Exercise details => In your copy of the listing below, reproduce each word exactly and include no pictures.

★ ★ ★ ★ ★

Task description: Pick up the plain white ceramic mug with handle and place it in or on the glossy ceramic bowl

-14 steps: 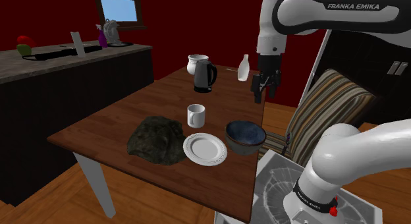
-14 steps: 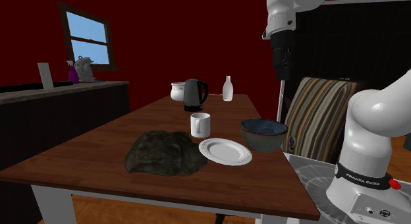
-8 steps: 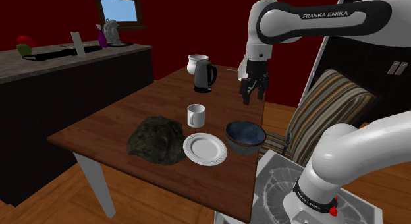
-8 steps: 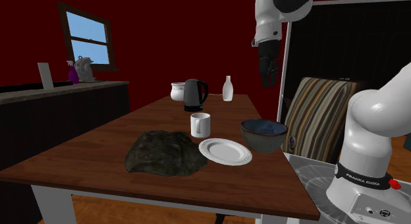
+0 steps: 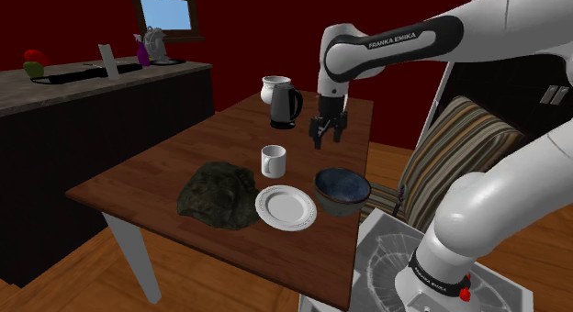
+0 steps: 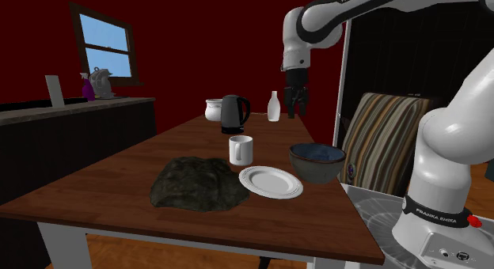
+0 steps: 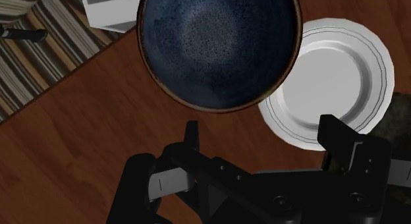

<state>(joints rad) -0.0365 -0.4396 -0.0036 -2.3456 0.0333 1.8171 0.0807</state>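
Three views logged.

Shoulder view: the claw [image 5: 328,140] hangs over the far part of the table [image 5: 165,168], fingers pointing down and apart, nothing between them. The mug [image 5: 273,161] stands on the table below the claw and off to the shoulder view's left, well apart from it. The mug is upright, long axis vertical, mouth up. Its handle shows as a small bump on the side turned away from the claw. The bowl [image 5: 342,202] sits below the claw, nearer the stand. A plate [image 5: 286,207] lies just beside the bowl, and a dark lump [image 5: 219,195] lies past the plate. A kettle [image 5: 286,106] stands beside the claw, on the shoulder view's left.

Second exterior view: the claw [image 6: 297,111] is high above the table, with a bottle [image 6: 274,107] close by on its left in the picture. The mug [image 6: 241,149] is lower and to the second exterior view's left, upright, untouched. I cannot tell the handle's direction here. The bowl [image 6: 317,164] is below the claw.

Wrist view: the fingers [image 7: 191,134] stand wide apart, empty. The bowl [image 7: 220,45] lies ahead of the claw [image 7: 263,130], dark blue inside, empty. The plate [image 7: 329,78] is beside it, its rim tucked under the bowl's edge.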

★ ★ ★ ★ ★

Solution to this task =>
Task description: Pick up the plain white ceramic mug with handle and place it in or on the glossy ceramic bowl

-14 steps: 
-14 steps: 
-8 steps: 
-8 steps: 
+0 steps: 
+0 steps: 
+0 steps: 

<state>(joints rad) -0.0365 -0.4396 -0.0036 -2.3456 0.0333 1.8171 0.0807</state>
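Three views logged.

Shoulder view: the claw [image 5: 328,140] hangs over the far part of the table [image 5: 165,168], fingers pointing down and apart, nothing between them. The mug [image 5: 273,161] stands on the table below the claw and off to the shoulder view's left, well apart from it. The mug is upright, long axis vertical, mouth up. Its handle shows as a small bump on the side turned away from the claw. The bowl [image 5: 342,202] sits below the claw, nearer the stand. A plate [image 5: 286,207] lies just beside the bowl, and a dark lump [image 5: 219,195] lies past the plate. A kettle [image 5: 286,106] stands beside the claw, on the shoulder view's left.

Second exterior view: the claw [image 6: 297,111] is high above the table, with a bottle [image 6: 274,107] close by on its left in the picture. The mug [image 6: 241,149] is lower and to the second exterior view's left, upright, untouched. I cannot tell the handle's direction here. The bowl [image 6: 317,164] is below the claw.

Wrist view: the fingers [image 7: 191,134] stand wide apart, empty. The bowl [image 7: 220,45] lies ahead of the claw [image 7: 263,130], dark blue inside, empty. The plate [image 7: 329,78] is beside it, its rim tucked under the bowl's edge.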

The answer has been fully stated.